* Data under study *
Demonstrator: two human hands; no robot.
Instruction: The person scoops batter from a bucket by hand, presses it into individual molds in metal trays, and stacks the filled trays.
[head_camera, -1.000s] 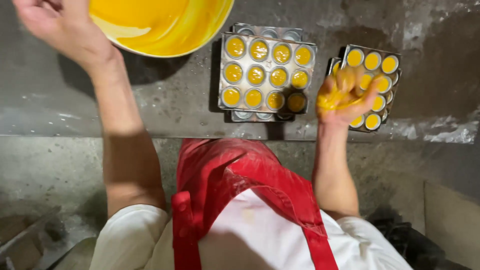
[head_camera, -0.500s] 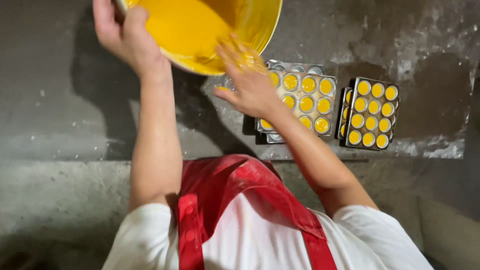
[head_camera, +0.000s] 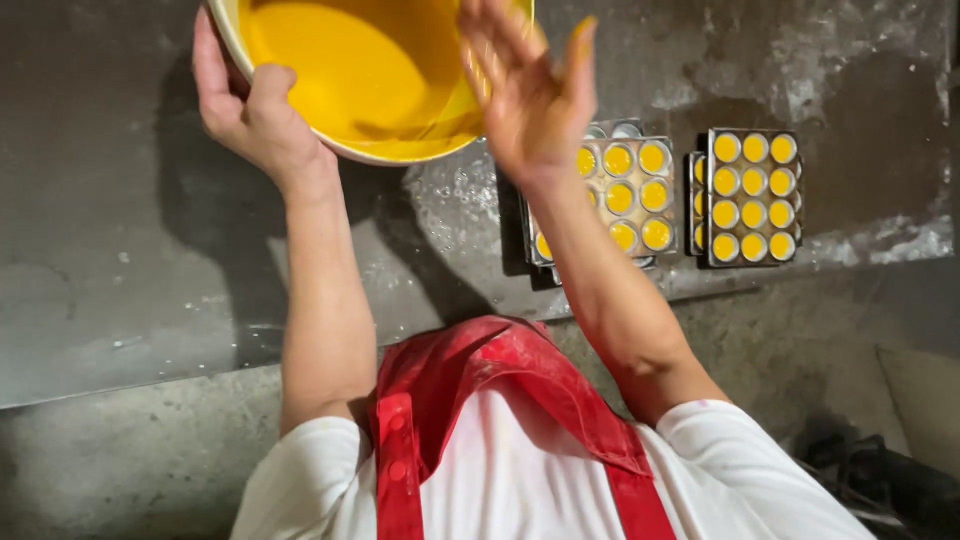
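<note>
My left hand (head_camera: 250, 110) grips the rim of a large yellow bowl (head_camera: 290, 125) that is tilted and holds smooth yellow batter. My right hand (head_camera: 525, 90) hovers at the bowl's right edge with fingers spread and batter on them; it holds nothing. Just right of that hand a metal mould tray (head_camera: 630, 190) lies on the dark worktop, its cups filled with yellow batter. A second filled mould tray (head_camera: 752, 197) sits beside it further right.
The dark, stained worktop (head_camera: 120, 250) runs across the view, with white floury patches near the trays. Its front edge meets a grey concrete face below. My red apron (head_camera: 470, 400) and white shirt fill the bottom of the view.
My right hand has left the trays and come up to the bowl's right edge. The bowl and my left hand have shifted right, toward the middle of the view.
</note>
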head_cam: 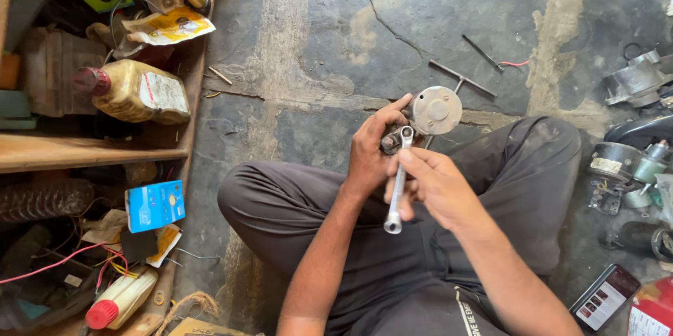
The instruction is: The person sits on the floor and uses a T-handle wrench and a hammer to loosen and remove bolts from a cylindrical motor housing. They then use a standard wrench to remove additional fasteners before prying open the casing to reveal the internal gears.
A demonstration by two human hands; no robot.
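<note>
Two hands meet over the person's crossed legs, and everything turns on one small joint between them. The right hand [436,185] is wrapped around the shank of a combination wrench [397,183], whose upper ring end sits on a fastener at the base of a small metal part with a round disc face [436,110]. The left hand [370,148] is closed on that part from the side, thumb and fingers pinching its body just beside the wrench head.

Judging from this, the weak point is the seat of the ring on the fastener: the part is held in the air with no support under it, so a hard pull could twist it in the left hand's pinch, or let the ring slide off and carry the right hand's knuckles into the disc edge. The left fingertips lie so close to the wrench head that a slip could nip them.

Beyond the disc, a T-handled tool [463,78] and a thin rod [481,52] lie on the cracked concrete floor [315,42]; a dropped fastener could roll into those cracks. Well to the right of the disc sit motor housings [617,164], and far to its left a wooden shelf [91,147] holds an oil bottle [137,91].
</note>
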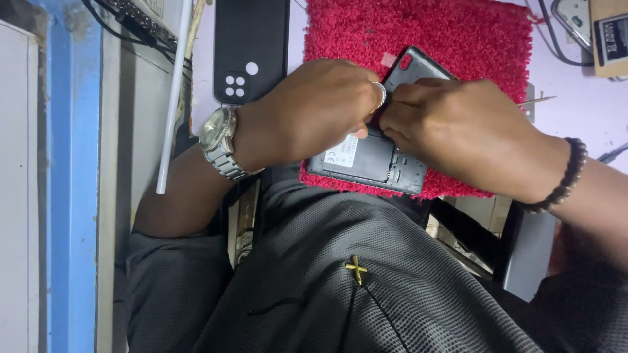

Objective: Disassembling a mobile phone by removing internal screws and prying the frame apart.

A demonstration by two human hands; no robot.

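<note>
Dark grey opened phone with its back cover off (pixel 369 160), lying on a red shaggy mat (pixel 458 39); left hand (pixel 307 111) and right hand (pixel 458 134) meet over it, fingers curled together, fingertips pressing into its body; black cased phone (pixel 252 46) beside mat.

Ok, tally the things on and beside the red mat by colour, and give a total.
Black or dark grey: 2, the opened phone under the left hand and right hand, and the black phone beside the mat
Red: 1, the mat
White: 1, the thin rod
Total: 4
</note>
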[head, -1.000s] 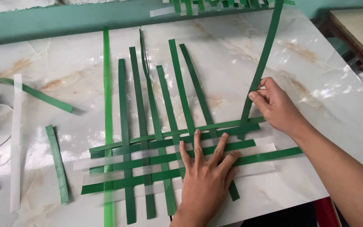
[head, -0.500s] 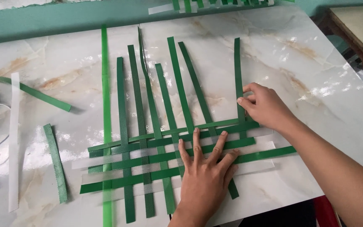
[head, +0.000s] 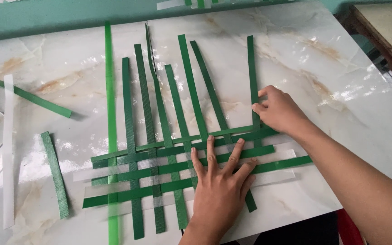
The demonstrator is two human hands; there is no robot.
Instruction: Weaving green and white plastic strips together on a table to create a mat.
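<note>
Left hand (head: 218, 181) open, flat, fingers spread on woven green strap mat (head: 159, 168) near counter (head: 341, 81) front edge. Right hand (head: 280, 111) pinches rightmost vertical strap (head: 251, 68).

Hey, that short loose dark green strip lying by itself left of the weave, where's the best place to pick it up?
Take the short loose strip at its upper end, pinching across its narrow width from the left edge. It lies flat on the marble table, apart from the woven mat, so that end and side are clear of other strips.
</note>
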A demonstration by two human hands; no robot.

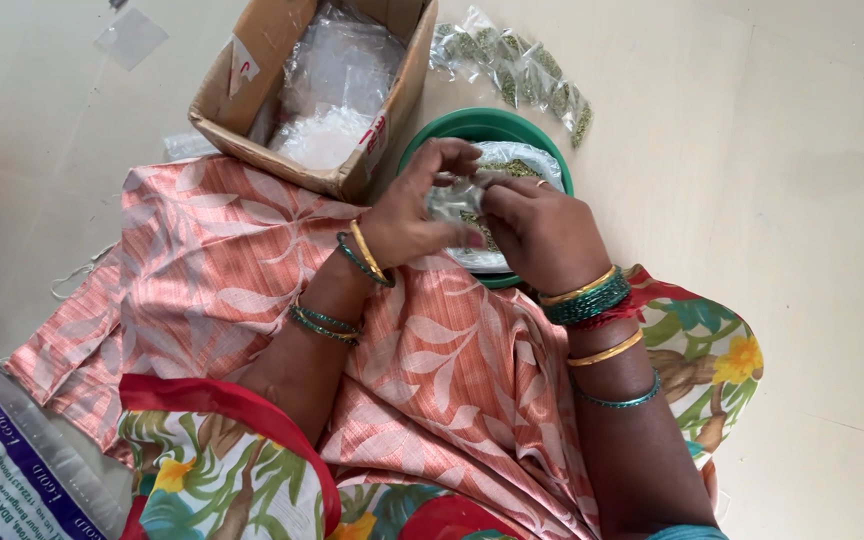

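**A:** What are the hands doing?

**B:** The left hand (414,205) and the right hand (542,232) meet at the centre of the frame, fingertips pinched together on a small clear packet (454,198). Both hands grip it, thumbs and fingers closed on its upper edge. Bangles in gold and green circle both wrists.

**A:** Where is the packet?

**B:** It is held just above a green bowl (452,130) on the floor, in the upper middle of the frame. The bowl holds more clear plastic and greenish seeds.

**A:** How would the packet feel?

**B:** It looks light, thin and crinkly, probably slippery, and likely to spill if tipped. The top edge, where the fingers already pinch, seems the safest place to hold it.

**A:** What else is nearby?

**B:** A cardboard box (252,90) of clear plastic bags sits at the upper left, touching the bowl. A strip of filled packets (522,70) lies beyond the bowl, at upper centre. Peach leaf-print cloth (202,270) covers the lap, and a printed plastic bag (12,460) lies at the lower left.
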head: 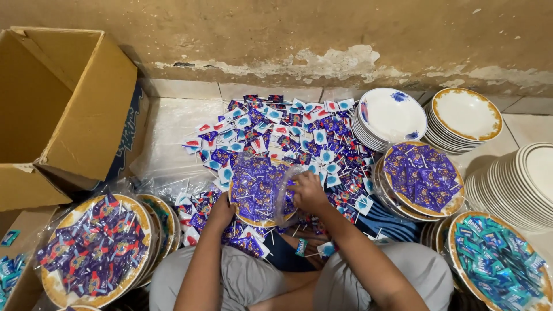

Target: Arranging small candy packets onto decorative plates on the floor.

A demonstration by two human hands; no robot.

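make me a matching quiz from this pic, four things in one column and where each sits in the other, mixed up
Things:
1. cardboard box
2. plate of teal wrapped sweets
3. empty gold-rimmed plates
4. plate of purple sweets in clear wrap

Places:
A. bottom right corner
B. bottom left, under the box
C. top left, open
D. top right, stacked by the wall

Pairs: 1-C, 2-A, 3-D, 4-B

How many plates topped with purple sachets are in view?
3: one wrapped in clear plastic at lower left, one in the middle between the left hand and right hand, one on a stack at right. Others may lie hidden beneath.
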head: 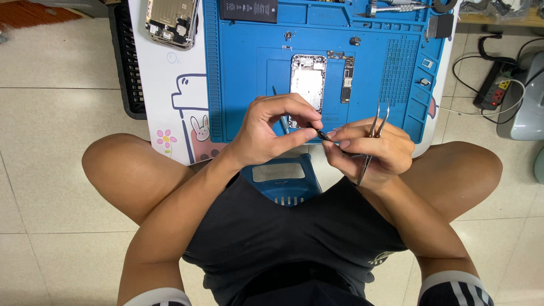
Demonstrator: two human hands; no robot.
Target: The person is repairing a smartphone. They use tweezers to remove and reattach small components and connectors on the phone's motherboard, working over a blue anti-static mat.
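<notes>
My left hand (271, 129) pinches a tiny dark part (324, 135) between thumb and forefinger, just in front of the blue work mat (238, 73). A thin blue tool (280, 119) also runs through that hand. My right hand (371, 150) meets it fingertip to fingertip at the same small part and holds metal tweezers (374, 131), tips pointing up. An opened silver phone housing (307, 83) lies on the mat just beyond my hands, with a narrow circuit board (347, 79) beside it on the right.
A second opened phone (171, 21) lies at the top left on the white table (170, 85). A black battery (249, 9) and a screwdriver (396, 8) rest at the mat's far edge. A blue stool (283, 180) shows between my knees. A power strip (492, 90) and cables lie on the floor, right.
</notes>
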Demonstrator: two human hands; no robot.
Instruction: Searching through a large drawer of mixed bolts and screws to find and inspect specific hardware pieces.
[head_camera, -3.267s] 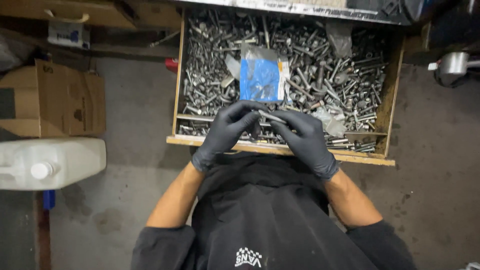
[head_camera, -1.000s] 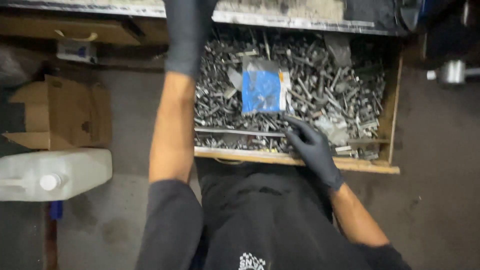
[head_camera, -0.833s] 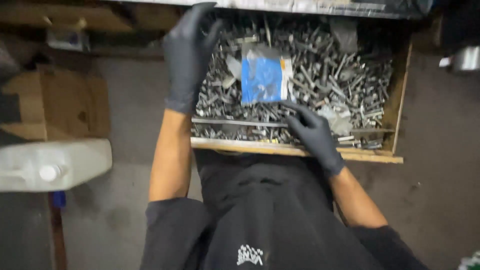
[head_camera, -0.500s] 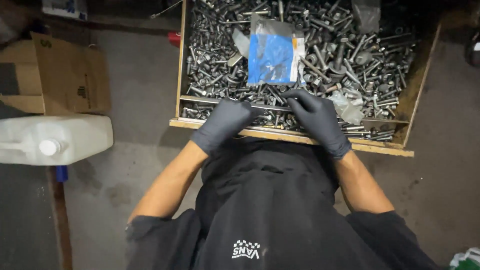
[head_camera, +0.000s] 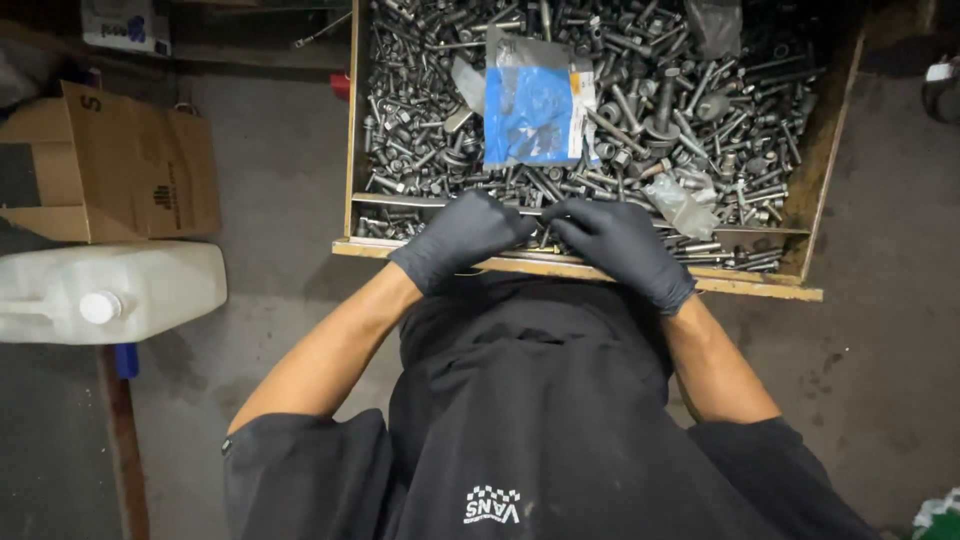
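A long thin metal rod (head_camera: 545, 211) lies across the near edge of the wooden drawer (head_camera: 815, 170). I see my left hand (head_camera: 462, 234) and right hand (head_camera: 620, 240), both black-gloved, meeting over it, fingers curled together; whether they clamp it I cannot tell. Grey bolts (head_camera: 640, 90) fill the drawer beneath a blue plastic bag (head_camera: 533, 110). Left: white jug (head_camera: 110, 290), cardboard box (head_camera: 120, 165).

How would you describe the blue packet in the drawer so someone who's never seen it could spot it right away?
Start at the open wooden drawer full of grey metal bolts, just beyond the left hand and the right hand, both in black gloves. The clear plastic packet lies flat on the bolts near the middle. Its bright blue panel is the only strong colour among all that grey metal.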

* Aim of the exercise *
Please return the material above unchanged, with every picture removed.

* Response to the exercise *
Demonstrator: two human hands; no robot.
Instruction: The person scoops batter from a bucket by hand, presses it into individual molds in metal trays, and stacks the filled trays.
[head_camera, -1.000s] 
[head_camera, -0.500s] 
[head_camera, +0.000s] 
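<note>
My left hand (head_camera: 250, 110) grips the rim of a large yellow bowl (head_camera: 290, 125) that is tilted and holds smooth yellow batter. My right hand (head_camera: 525, 90) hovers at the bowl's right edge with fingers spread and batter on them; it holds nothing. Just right of that hand a metal mould tray (head_camera: 630, 190) lies on the dark worktop, its cups filled with yellow batter. A second filled mould tray (head_camera: 752, 197) sits beside it further right.
The dark, stained worktop (head_camera: 120, 250) runs across the view, with white floury patches near the trays. Its front edge meets a grey concrete face below. My red apron (head_camera: 470, 400) and white shirt fill the bottom of the view.
My right hand has left the trays and come up to the bowl's right edge. The bowl and my left hand have shifted right, toward the middle of the view.
</note>
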head_cam: 
The instruction is: The person sits on the floor and uses a T-handle wrench and a hammer to loosen and remove bolts from a cylindrical motor housing. They then use a standard wrench to remove additional fasteners before prying open the casing to reveal the internal gears.
A demonstration by two human hands; no robot.
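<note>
Two hands meet over the person's crossed legs, and everything turns on one small joint between them. The right hand [436,185] is wrapped around the shank of a combination wrench [397,183], whose upper ring end sits on a fastener at the base of a small metal part with a round disc face [436,110]. The left hand [370,148] is closed on that part from the side, thumb and fingers pinching its body just beside the wrench head.

Judging from this, the weak point is the seat of the ring on the fastener: the part is held in the air with no support under it, so a hard pull could twist it in the left hand's pinch, or let the ring slide off and carry the right hand's knuckles into the disc edge. The left fingertips lie so close to the wrench head that a slip could nip them.

Beyond the disc, a T-handled tool [463,78] and a thin rod [481,52] lie on the cracked concrete floor [315,42]; a dropped fastener could roll into those cracks. Well to the right of the disc sit motor housings [617,164], and far to its left a wooden shelf [91,147] holds an oil bottle [137,91].
</note>
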
Objective: Disassembling a mobile phone by removing internal screws and prying the frame apart.

A demonstration by two human hands; no robot.

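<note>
Dark grey opened phone with its back cover off (pixel 369 160), lying on a red shaggy mat (pixel 458 39); left hand (pixel 307 111) and right hand (pixel 458 134) meet over it, fingers curled together, fingertips pressing into its body; black cased phone (pixel 252 46) beside mat.

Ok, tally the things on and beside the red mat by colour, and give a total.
Black or dark grey: 2, the opened phone under the left hand and right hand, and the black phone beside the mat
Red: 1, the mat
White: 1, the thin rod
Total: 4
</note>
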[head, -1.000s] 
[head, -0.500s] 
[head, +0.000s] 
The demonstrator is two human hands; there is no robot.
Instruction: Weaving green and white plastic strips together on a table to create a mat.
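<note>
Left hand (head: 218, 181) open, flat, fingers spread on woven green strap mat (head: 159, 168) near counter (head: 341, 81) front edge. Right hand (head: 280, 111) pinches rightmost vertical strap (head: 251, 68).

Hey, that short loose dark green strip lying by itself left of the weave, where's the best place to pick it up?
Take the short loose strip at its upper end, pinching across its narrow width from the left edge. It lies flat on the marble table, apart from the woven mat, so that end and side are clear of other strips.
</note>
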A demonstration by two human hands; no robot.


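**A:** What are the hands doing?

**B:** The left hand (414,205) and the right hand (542,232) meet at the centre of the frame, fingertips pinched together on a small clear packet (454,198). Both hands grip it, thumbs and fingers closed on its upper edge. Bangles in gold and green circle both wrists.

**A:** Where is the packet?

**B:** It is held just above a green bowl (452,130) on the floor, in the upper middle of the frame. The bowl holds more clear plastic and greenish seeds.

**A:** How would the packet feel?

**B:** It looks light, thin and crinkly, probably slippery, and likely to spill if tipped. The top edge, where the fingers already pinch, seems the safest place to hold it.

**A:** What else is nearby?

**B:** A cardboard box (252,90) of clear plastic bags sits at the upper left, touching the bowl. A strip of filled packets (522,70) lies beyond the bowl, at upper centre. Peach leaf-print cloth (202,270) covers the lap, and a printed plastic bag (12,460) lies at the lower left.
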head: 

Target: Arranging small candy packets onto decorative plates on the floor.

A demonstration by two human hands; no robot.

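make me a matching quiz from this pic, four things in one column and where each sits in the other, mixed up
Things:
1. cardboard box
2. plate of teal wrapped sweets
3. empty gold-rimmed plates
4. plate of purple sweets in clear wrap

Places:
A. bottom right corner
B. bottom left, under the box
C. top left, open
D. top right, stacked by the wall

Pairs: 1-C, 2-A, 3-D, 4-B

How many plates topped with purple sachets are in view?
3: one wrapped in clear plastic at lower left, one in the middle between the left hand and right hand, one on a stack at right. Others may lie hidden beneath.
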head: 
Demonstrator: two human hands; no robot.
Target: The person is repairing a smartphone. They use tweezers to remove and reattach small components and connectors on the phone's motherboard, working over a blue anti-static mat.
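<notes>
My left hand (271, 129) pinches a tiny dark part (324, 135) between thumb and forefinger, just in front of the blue work mat (238, 73). A thin blue tool (280, 119) also runs through that hand. My right hand (371, 150) meets it fingertip to fingertip at the same small part and holds metal tweezers (374, 131), tips pointing up. An opened silver phone housing (307, 83) lies on the mat just beyond my hands, with a narrow circuit board (347, 79) beside it on the right.
A second opened phone (171, 21) lies at the top left on the white table (170, 85). A black battery (249, 9) and a screwdriver (396, 8) rest at the mat's far edge. A blue stool (283, 180) shows between my knees. A power strip (492, 90) and cables lie on the floor, right.
</notes>
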Demonstrator: two human hands; no robot.
Instruction: Searching through a large drawer of mixed bolts and screws to find and inspect specific hardware pieces.
[head_camera, -3.267s] 
[head_camera, -1.000s] 
[head_camera, -0.833s] 
[head_camera, -0.500s] 
[head_camera, +0.000s] 
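A long thin metal rod (head_camera: 545, 211) lies across the near edge of the wooden drawer (head_camera: 815, 170). I see my left hand (head_camera: 462, 234) and right hand (head_camera: 620, 240), both black-gloved, meeting over it, fingers curled together; whether they clamp it I cannot tell. Grey bolts (head_camera: 640, 90) fill the drawer beneath a blue plastic bag (head_camera: 533, 110). Left: white jug (head_camera: 110, 290), cardboard box (head_camera: 120, 165).

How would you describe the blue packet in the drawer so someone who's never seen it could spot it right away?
Start at the open wooden drawer full of grey metal bolts, just beyond the left hand and the right hand, both in black gloves. The clear plastic packet lies flat on the bolts near the middle. Its bright blue panel is the only strong colour among all that grey metal.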

Nothing more is required for this exercise.